Multiple Subordinated Modeling of Asset Returns
Svetlozar T. Rachev and
Frank Fabozzi ()
Papers from arXiv.org
Subordination is an often used stochastic process in modeling asset prices. Subordinated Levy price processes and local volatility price processes are now the main tools in modern dynamic asset pricing theory. In this paper, we introduce the theory of multiple internally embedded financial time-clocks motivated by behavioral finance. To be consistent with dynamic asset pricing theory and option pricing, as suggested by behavioral finance, the investors' view is considered by introducing an intrinsic time process which we refer to as a behavioral subordinator.
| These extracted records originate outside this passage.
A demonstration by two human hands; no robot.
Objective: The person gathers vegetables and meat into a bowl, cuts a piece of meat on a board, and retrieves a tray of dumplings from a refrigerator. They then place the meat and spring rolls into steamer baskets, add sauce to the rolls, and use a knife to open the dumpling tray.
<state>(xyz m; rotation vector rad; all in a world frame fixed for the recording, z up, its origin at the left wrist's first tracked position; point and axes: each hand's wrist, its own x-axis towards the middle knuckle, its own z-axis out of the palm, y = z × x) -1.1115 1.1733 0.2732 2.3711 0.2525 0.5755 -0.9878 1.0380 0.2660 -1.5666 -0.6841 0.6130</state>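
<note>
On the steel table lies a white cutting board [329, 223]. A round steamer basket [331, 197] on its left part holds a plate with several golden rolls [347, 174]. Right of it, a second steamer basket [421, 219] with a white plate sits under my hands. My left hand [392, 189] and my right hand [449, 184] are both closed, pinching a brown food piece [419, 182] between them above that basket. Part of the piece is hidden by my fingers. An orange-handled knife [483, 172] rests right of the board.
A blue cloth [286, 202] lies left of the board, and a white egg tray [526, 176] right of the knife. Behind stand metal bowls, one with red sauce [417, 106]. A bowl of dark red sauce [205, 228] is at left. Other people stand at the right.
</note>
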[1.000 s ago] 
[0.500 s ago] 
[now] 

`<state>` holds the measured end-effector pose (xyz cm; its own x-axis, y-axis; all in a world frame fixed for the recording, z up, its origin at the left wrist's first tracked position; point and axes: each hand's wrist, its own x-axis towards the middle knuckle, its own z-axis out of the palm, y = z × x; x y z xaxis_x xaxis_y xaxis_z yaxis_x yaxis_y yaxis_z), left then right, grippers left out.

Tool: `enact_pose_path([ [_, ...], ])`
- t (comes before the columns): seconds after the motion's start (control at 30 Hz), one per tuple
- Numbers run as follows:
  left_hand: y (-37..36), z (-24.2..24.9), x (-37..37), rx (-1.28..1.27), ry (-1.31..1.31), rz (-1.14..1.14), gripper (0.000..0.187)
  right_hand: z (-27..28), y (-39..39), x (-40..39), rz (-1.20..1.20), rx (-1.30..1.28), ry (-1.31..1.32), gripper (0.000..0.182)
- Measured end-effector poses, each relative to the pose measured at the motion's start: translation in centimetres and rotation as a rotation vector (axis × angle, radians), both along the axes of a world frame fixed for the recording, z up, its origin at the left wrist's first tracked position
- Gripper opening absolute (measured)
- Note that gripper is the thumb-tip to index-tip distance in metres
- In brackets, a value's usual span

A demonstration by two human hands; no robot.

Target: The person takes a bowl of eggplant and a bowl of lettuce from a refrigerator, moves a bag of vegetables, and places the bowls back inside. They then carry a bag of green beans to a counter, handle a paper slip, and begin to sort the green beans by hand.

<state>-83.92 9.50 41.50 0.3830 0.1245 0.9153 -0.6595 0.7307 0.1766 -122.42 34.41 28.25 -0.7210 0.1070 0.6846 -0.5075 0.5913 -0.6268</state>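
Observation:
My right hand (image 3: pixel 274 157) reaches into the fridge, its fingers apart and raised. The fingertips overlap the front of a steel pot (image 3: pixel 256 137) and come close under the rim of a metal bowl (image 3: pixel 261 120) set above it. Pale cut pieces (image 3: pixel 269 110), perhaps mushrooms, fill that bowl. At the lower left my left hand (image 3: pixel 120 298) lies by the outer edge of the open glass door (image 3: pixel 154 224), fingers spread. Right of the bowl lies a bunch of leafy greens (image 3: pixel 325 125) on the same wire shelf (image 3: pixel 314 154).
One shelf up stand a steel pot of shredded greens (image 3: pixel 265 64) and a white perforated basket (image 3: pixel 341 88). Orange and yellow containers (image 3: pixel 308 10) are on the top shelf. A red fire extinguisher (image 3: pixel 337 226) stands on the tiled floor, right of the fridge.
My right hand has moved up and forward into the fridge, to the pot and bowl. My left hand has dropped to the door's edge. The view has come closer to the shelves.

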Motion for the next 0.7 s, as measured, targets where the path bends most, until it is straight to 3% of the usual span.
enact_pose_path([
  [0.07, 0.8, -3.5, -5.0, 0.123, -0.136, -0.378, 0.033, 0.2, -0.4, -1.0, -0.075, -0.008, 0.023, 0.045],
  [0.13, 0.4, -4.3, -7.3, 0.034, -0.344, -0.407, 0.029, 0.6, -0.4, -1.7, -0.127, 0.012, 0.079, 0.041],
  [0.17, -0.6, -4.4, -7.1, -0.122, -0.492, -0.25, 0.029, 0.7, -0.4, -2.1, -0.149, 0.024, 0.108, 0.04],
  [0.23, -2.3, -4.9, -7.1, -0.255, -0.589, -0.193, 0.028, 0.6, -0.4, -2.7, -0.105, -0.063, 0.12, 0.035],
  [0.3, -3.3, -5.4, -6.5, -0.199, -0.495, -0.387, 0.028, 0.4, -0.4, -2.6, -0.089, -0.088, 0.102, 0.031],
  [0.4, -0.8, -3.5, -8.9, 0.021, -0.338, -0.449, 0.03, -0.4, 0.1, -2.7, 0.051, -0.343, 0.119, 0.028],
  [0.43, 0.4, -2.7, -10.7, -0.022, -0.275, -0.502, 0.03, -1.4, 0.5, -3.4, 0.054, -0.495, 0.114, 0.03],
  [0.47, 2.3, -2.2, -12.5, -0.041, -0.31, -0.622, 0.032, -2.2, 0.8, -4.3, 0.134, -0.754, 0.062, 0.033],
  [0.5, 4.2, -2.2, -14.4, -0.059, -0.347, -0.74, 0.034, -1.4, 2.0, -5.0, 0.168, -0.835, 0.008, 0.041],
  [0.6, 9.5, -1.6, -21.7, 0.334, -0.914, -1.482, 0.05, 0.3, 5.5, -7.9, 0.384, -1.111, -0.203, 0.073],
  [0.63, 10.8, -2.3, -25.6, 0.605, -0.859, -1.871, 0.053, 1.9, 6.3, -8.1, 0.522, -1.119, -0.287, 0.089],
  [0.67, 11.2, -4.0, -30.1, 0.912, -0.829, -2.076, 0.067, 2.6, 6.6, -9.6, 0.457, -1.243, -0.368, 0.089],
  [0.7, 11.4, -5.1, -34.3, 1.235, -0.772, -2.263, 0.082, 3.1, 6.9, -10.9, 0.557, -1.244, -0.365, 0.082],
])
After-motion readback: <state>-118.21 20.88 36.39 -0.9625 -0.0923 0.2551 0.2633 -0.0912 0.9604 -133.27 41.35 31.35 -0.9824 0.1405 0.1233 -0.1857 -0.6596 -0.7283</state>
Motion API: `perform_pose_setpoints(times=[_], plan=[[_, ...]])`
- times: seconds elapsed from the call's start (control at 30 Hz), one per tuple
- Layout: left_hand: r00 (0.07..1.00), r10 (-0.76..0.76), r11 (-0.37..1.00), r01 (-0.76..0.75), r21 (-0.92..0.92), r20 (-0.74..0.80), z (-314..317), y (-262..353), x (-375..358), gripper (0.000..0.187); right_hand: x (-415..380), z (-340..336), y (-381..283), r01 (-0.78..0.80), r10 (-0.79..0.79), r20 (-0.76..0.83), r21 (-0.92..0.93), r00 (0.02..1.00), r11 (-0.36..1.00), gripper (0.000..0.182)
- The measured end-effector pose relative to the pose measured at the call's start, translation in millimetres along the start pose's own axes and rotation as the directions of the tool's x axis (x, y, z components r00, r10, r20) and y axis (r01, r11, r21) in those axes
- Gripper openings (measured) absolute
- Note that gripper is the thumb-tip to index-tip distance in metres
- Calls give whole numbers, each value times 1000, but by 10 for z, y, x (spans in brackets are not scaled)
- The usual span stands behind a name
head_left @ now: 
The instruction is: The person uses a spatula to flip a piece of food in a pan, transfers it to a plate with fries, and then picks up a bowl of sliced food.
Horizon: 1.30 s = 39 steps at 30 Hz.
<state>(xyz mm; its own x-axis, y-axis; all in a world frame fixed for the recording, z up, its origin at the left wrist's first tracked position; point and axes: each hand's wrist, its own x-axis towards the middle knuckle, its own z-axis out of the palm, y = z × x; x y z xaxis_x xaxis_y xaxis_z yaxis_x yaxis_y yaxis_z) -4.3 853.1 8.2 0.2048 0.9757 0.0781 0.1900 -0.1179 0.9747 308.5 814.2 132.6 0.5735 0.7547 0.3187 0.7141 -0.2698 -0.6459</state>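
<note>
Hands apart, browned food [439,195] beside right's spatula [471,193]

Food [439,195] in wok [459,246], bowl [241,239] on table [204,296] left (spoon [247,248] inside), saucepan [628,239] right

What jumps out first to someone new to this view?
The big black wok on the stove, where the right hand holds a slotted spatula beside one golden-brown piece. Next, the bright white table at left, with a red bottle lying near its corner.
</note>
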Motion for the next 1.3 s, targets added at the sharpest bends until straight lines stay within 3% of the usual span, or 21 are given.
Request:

The process is subordinated to the Brownian motion process in the well-known log-normal model, resulting in a new log-price process. The number of embedded subordinations results in a new parameter that must be estimated and this parameter is as important as the mean and variance of asset returns. We describe new distributions, demonstrating how they can be applied to modeling the tail behavior of stock market returns. We apply the proposed models to modeling S&P 500 returns, treating the CBOE Volatility Index as intrinsic time change and the CBOE Volatility-of-Volatility Index as the volatility subordinator. We find that these volatility indexes are not proper time-change subordinators in modeling the returns of the S&P 500.